This review outlines some recent results on the development of antimicrobial drugs that can disturb the assimilation of iron by bacteria, interfering with iron metabolism through mechanisms different from the current antibiotics. This article is an abridged version of the chapter published by Ribeiro and Simões (2019) in the series Environmental Chemistry for a Sustainable World (https://www.springer.com/series/11480).
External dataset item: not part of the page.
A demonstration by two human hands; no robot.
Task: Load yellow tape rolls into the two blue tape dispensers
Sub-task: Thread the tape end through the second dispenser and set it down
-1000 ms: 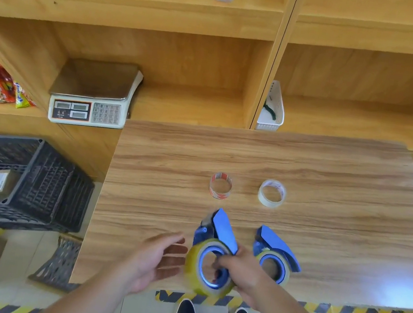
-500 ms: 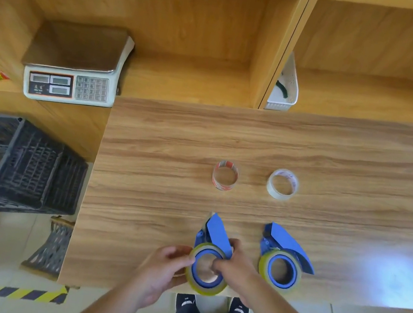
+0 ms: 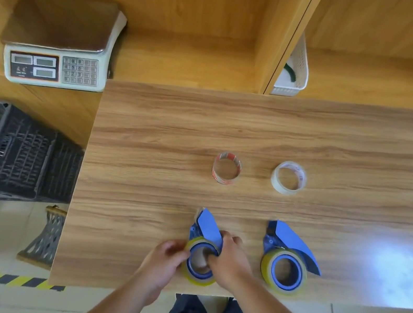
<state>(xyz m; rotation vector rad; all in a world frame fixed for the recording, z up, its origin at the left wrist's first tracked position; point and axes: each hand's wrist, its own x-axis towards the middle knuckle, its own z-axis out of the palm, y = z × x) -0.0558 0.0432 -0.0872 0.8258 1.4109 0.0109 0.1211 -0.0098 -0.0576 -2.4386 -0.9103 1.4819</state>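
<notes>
Two blue tape dispensers lie near the front edge of the wooden table. The left dispenser carries a yellow tape roll around its blue hub. My left hand pinches the roll's left edge. My right hand grips the dispenser from the right, with fingers reaching into the hub. The right dispenser lies apart, with a yellow tape roll seated on its hub and no hand on it.
A red-printed empty tape core and a whitish tape core stand behind the dispensers. A weighing scale sits on the shelf at left, a white basket on the shelf behind, and a black crate left of the table.
My left hand has closed in from open beside the roll to touching its left edge. The left dispenser now lies flatter on the table. The camera has tilted down.
</notes>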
Siderophore iron uptake system

Iron is a transition metal that can exist in two oxidation states: Fe(III) and Fe(II) (Hider and Kong 2010; Saha et al. 2016). This metal has a significant role in some of the most vital enzymatic processes such as oxygen metabolism, DNA and RNA synthesis as well as in the biosynthesis of porphyrins, antibiotics, toxins, cytochromes, siderophores and aromatic compounds (Schalk et al. 2011; Saha et al. 2016). In the environment, under the presence of oxygen and at neutral pH, bacteria are faced with the problem of iron-deficient conditions due to fast oxidation of Fe(II) to Fe(III), causing the insolubility of Fe(III). Therefore, to overcome these barriers many bacteria can produce specific low molecular weight iron (III) chelators named siderophores, to sequester and solubilize iron (Fig. 1) (Chu et al. 2010; Glick et al. 2010; Hider and Kong 2010; Schalk et al. 2011; Chatterjee and O’Brian 2018).

Fig. 1
figure 1

Siderophore-mediated iron uptake by bacteria. Under iron restriction, many bacteria can produce specific low molecular weight iron (III) chelators named siderophores, to sequester and solubilize iron (Chu et al. 2010; Glick et al. 2010; Hider and Kong 2010; Schalk et al. 2011)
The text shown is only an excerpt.